As you can see, your one question leads to lots of questions.
 
I am unsure of weight. Sorry. My graddad taught me. But I would say only a pound of blueberries, maybe 1 1/2. And I will look up the blueberry-yeast thing. Maybe why my strawberry or cherry works better. :p
 
I don't mind more questions. lol My honey is from my local farmers market. My yeast is Red Star Pasteur Champagne (yellow). No, I do not have a hydrometer. Temperature was ~70f. Pitched the yeast, honey, and blueberries all in same day.
 
I think you are right about past the point of helping it along. Especially as I racked it already. The bread yeast feeds the mead/champagne yeast? I have plenty of that, as I make my own bread.
 
Ya, when you boil the yeast it kills it, then it pukes it's guts out (autolyses) and the nutrients inside become available to the living yeast cells. Dead yeast contains the things that yeast need to live, it's kind of like composting back into your garden.
 
Something doesn't add up. Yeast will have a very tough time starting if you get above 5-5.5 pounds in a gallon (that's a bit less than 1/2 gallon). The osmotic pressure is so high they don't function normally. The only yeast I know of that can work at the levels you are describing are osmophilic yeast.

Are you mixing everything together well before you pitch the yeast? If not, the upper layer could certainly ferment (like BDC DYF). However you'd still have some very syrup results once you mixed it all up.

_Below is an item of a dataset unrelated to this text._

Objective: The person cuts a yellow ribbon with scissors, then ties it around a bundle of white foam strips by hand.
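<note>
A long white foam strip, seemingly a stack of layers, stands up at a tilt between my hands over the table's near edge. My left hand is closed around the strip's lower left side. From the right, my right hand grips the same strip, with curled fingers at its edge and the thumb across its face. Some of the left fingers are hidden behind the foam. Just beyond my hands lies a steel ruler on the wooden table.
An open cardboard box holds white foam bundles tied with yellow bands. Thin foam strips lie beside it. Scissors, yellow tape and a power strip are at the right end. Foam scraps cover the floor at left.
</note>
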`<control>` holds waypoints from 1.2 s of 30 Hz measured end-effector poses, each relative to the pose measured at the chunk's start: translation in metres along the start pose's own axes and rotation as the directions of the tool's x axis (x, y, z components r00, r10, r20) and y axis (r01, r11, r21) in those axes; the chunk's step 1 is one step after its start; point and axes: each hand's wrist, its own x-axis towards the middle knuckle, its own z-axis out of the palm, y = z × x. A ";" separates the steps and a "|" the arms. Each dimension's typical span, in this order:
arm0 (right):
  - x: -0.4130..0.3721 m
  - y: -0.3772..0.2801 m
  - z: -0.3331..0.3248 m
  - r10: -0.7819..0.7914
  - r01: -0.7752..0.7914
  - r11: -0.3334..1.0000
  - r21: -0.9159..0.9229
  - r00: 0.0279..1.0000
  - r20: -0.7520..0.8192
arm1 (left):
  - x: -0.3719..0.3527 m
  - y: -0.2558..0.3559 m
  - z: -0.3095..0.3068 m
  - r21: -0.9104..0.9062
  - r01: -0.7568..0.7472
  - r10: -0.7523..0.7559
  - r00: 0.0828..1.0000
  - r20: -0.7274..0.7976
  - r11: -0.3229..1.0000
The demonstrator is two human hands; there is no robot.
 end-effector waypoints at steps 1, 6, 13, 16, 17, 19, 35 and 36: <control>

Either you have a monster-yeast (love to get a sample :) ) or perhaps the honey you are buying is very watery.

Sent from my THINGAMAJIG with WHATCHAMACALLIT
 
Something doesn't add up. Yeast will have a very tough time starting if you get above 5-5.5 pounds in a gallon (that's a bit less than 1/2 gallon). The osmotic pressure is so high they don't function normally. The only yeast I know of that can work at the levels you are describing are osmophilic yeast.

Are you mixing everything together well before you pitch the yeast? If not, the upper layer could certainly ferment (like BDC DYF). However you'd still have some very syrup results once you mixed it all up.

Either you have a monster-yeast (love to get a sample :) ) or perhaps the honey you are buying is very watery.

Sent from my THINGAMAJIG with WHATCHAMACALLIT

This one has me confused too. Only one cup of water with 4/5 gallon honey? Even with the juice from the blueberries it seems like this would just create a honey syrup. :confused:

I would love to see a finished sample.